Snapchat – nicht nur Werbung für den Moment
2015 war Snapchat das am schnellsten wachsende soziale Netzwerk und erregte damit im Marketingbereich grosse Aufmerksamkeit. Vor allem dadurch bekannt geworden, dass einmal geöffnete Snaps nach maximal zehn Sekunden wieder verschwinden, kamen nach und nach weitere Features hinzu. Mit ‹Stories› können Sequenzen aus einzelnen Snaps mit Freunden geteilt werden und über „Discover“ werden News und unterhaltsame Stories von Medien wie VICE, Cosmopolitan oder National Geographic zur Verfügung gestellt.
Was bringt die App?
Kreative Vielfalt: Verschiedenste Filter, Texte, Emojis und Scribbles innerhalb der Snaps sind die Markenzeichen der App. Fotos und Videos werden eher spielerisch erstellt, eine perfekte Inszenierung ist nicht so wichtig. Spontane Stories können schneller produziert werden und erhalten dabei einen authentischen Look.

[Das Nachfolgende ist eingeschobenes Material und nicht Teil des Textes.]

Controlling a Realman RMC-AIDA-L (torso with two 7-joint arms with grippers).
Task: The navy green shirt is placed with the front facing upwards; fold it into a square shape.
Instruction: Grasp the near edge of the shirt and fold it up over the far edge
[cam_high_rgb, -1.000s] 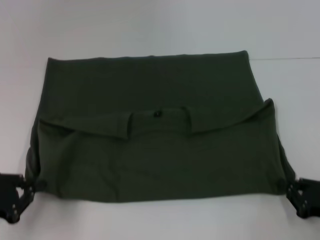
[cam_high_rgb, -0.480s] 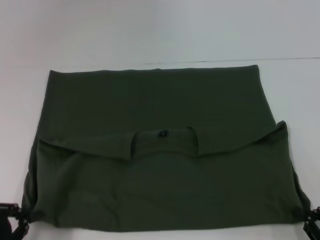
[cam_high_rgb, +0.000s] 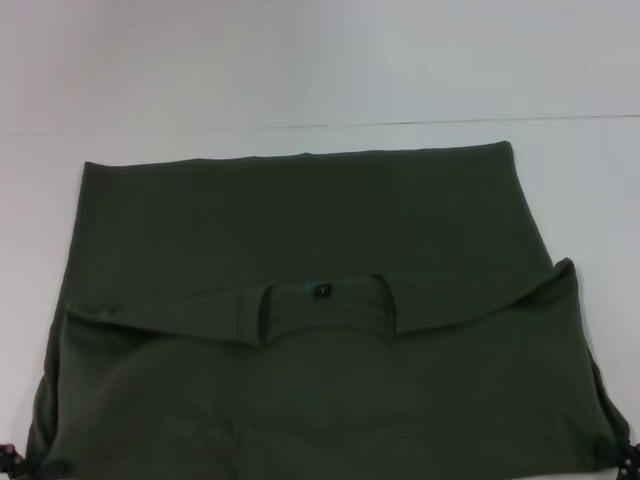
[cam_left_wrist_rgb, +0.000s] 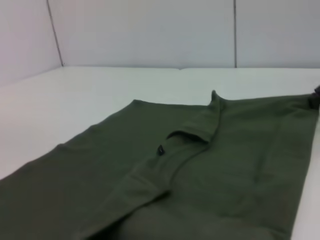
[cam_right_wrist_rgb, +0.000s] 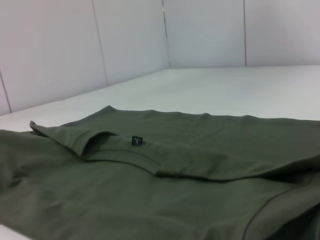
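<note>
The navy green shirt (cam_high_rgb: 300, 220) lies flat on the white table, plain green side up. One half is folded over toward me, so the collar and its small dark neck label (cam_high_rgb: 321, 291) sit mid-cloth. The label also shows in both wrist views (cam_left_wrist_rgb: 161, 149) (cam_right_wrist_rgb: 137, 141). My left gripper (cam_high_rgb: 8, 460) is at the shirt's near left corner and my right gripper (cam_high_rgb: 630, 462) at its near right corner. Only slivers of them show at the picture's bottom edge. The cloth bunches at both corners where they hold it.
The white table (cam_high_rgb: 320, 80) stretches beyond the shirt's far edge, with a thin seam line (cam_high_rgb: 420, 123) running across it. Pale panelled walls (cam_right_wrist_rgb: 125, 40) stand behind the table in the wrist views.
The shirt has slid toward me across the table. Both grippers drew back with its near corners and have nearly left the bottom of the head view.
</note>
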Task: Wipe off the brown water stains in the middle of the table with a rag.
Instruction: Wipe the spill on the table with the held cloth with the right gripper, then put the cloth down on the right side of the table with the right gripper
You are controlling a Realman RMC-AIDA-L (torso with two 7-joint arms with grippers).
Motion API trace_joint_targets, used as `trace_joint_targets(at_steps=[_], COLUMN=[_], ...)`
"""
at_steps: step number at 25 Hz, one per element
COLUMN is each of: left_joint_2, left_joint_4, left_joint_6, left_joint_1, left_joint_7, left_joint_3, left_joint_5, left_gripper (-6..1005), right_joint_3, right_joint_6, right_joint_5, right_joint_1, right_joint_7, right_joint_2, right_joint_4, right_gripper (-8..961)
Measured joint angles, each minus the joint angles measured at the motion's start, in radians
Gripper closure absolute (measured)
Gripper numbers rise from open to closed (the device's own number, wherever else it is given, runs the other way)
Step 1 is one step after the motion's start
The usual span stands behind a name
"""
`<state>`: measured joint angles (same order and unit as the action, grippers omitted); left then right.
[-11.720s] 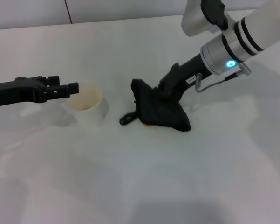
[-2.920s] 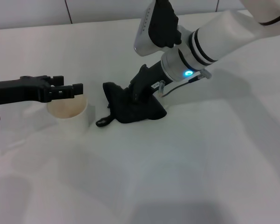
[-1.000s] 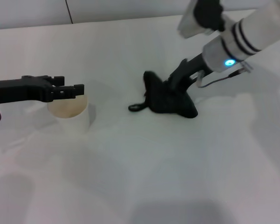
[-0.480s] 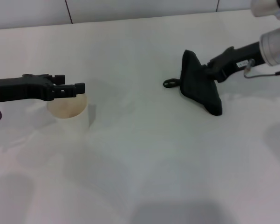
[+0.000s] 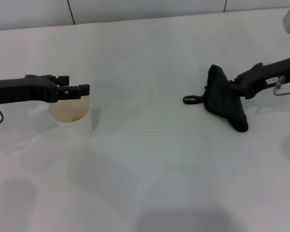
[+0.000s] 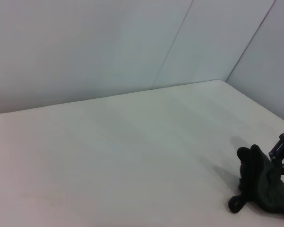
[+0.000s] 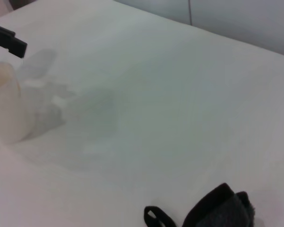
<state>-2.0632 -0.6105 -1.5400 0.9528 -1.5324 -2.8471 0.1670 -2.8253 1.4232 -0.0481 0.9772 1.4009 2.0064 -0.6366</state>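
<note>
R gripper (image 5: 239,86) clamped on black rag (image 5: 225,100); L gripper (image 5: 83,89) closed over cup (image 5: 71,114).

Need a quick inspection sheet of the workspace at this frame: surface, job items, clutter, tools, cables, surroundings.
Surface: white table, no brown stain visible.
Job's things: black rag on the table's right side, held by the right tool.
Clutter: white cup at left.
Grippers: left tool over the cup's rim; right tool shut on the rag.
Cables: thin grey cable by the right arm.
Surroundings: pale panelled wall behind.
</note>
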Motion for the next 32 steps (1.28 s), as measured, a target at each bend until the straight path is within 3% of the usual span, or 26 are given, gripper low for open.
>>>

Erzeugung von Dringlichkeit: Um nichts zu verpassen, rufen User oftmals täglich alle Nachrichten der Personen ab, denen sie folgen. Die Auseinandersetzung mit den Inhalten erfolgt aktiv und bewusst. Darüber hinaus erzeugt die zeitlich begrenzte Verfügbarkeit der Snaps eine Dringlichkeit – ein idealer Mechanismus für Marketingaktionen mit Gutscheincodes oder für klassische Call-to-Actions.

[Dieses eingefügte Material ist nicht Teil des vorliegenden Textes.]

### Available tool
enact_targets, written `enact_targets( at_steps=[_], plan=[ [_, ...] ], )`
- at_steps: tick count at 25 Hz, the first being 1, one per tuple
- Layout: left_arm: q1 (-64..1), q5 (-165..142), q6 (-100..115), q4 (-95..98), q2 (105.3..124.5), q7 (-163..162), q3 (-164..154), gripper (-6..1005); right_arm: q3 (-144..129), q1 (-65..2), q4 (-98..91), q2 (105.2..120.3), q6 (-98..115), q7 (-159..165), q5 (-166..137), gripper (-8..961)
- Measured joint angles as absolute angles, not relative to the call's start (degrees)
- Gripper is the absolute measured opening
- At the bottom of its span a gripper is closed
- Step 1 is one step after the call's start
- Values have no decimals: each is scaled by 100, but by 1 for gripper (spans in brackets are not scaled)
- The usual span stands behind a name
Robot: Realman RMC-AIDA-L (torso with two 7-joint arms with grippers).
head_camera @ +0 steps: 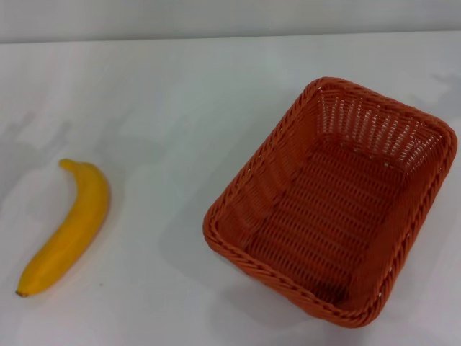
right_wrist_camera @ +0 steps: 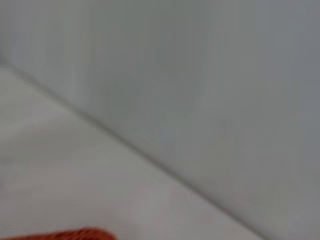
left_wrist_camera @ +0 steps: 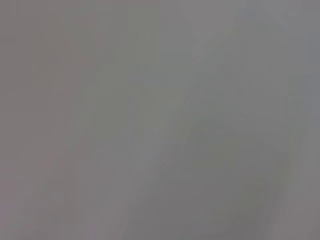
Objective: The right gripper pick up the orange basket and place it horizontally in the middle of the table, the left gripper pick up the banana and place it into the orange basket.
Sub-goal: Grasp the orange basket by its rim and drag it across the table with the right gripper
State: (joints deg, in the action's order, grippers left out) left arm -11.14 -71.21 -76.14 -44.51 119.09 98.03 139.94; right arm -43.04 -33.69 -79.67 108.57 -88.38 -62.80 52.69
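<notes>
The orange basket rests on the white table at the right, turned at an angle, and it holds nothing. A sliver of its rim shows in the right wrist view. The yellow banana lies on the table at the left, well apart from the basket, with its dark tip toward the front edge. Neither gripper appears in any view. Only a blank grey surface fills the left wrist view.
A grey wall runs along the table's far edge. The wall and the table edge also show in the right wrist view. Bare tabletop lies between the banana and the basket.
</notes>
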Motion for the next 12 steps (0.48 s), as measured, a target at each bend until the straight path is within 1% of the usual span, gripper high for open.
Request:
enact_targets(
  at_steps=[1, 4, 5, 6, 10, 12],
  plan=[
    [-1103, -7123, -7614, -4443, 11905, 9829, 13999, 876, -4369, -3554, -7980, 10835, -8981, -6135, 5006, 729],
    [-1085, -7125, -7614, -4437, 11905, 9882, 14000, 876, -4527, -4053, -7960, 10840, -9263, -5806, 4201, 719],
    [-1078, -7126, -7620, -4432, 11910, 9914, 14001, 876, -4727, -4377, -7866, 10860, -9421, -5604, 3685, 717],
    [-1078, -7127, -7625, -4431, 11911, 9918, 14001, 876, -4727, -4377, -7866, 10860, -9421, -5604, 3685, 714],
    [-1084, -7146, -7644, -4428, 11913, 9921, 13991, 876, -5118, -4928, -7464, 10929, -9594, -5374, 2942, 705],
    [-1073, -7153, -7648, -4407, 11912, 9922, 13981, 876, -5183, -5167, -7160, 10955, -9676, -5341, 2696, 727]
  ],
)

Kommunikation auf Chat-Niveau: Likes, Shares oder Kommentare spielen bei der App keine Rolle. Die Kommunikation findet auf Chat-Niveau statt, also unter Ausschluss der Öffentlichkeit. Unternehmen können auf Augenhöhe mit den Followern kommunizieren, was die Markenloyalität stärkt. Dadurch können Interaktionen mit der Marke schneller zustande kommen. Gewinnspielmechanismen wie zum Beispiel das Einsenden von Fotos greifen damit eher.

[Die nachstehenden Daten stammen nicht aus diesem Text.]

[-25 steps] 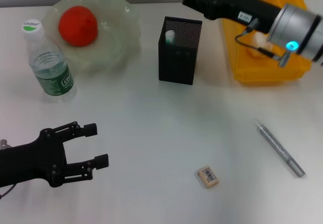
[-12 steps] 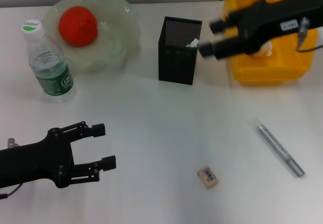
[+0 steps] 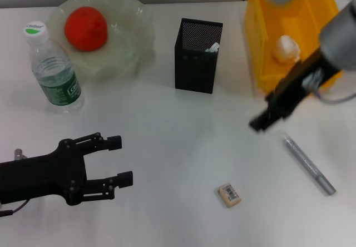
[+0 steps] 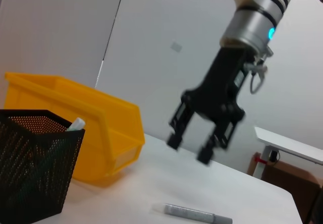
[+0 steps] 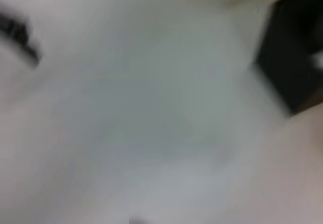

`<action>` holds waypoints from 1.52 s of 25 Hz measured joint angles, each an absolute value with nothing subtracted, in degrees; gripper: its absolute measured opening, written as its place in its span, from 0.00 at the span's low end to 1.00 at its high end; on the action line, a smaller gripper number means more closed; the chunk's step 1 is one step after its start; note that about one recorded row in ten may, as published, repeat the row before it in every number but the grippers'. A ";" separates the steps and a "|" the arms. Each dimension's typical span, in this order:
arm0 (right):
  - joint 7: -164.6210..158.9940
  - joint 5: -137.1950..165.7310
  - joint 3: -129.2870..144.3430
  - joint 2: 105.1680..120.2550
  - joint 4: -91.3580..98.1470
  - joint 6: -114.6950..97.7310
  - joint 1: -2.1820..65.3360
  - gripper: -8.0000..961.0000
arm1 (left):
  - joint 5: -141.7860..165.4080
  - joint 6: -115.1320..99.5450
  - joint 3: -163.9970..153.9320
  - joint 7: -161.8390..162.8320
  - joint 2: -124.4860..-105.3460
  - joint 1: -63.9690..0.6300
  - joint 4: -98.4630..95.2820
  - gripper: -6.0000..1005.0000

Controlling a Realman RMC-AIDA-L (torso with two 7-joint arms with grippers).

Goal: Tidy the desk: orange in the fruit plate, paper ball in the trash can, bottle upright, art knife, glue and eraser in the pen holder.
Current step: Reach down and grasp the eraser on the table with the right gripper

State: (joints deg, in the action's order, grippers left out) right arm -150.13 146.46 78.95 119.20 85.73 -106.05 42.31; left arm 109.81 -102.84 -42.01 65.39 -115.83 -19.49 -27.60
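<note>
Two items left on the worktop (image 3: pixel 167 136): eraser (image 3: pixel 229 194) and art knife (image 3: pixel 309 164). Orange (image 3: pixel 85 28) is in the fruit plate (image 3: pixel 136 41), paper ball (image 3: pixel 287 48) in the trash can (image 3: pixel 261 63), bottle (image 3: pixel 53 69) upright. Your right gripper (image 3: pixel 260 122) hangs open and empty just beside the knife. Left gripper (image 3: pixel 119 161) sits open, idle, near the front edge.
</note>
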 joint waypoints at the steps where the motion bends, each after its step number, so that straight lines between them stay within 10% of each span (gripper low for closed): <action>1: -150.23 146.51 81.43 119.28 85.27 -106.47 42.43 0.70 | 109.84 -102.84 -42.01 65.42 -115.84 -19.56 -27.60 0.84; 38: -138.10 139.21 112.05 119.87 70.26 -88.84 45.28 0.67 | 109.79 -103.28 -41.24 64.86 -115.84 -18.98 -27.60 0.84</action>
State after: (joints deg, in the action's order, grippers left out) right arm -138.10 139.21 112.05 119.87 70.26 -88.84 45.28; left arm 109.79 -103.28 -41.24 64.86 -115.84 -18.98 -27.60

Werbung über Geofilter: Es gibt aktuell zwei Möglichkeiten, Werbung auf Snapchat zu schalten: Entweder über eine klassische Anzeige innerhalb eines redaktionellen Streams, der „Discover“-Anwendung, oder über einen gesponserten Filter. Letztere Option bietet eine neue Art von Markenplatzierung, bei der die organische Verbreitung quasi garantiert ist. Da Snapchat anhand der GPS-Koordinaten die Filter geografisch aussteuern kann, bietet sich diese Form der Werbung sowohl für globale wie auch sehr regionale Marken an. Voraussetzung ist natürlich auch hier das Verständnis für die Erwartung der Nutzer: ein hoher Unterhaltungswert und ein entsprechend gestaltetes Werbemittel. Leider sind beide Möglichkeiten in der Schweiz zurzeit nur beschränkt buchbar und aufgrund der für den US-amerikanischen Markt konzipierten Preismodelle eher kostspielig für kleinere Märkte.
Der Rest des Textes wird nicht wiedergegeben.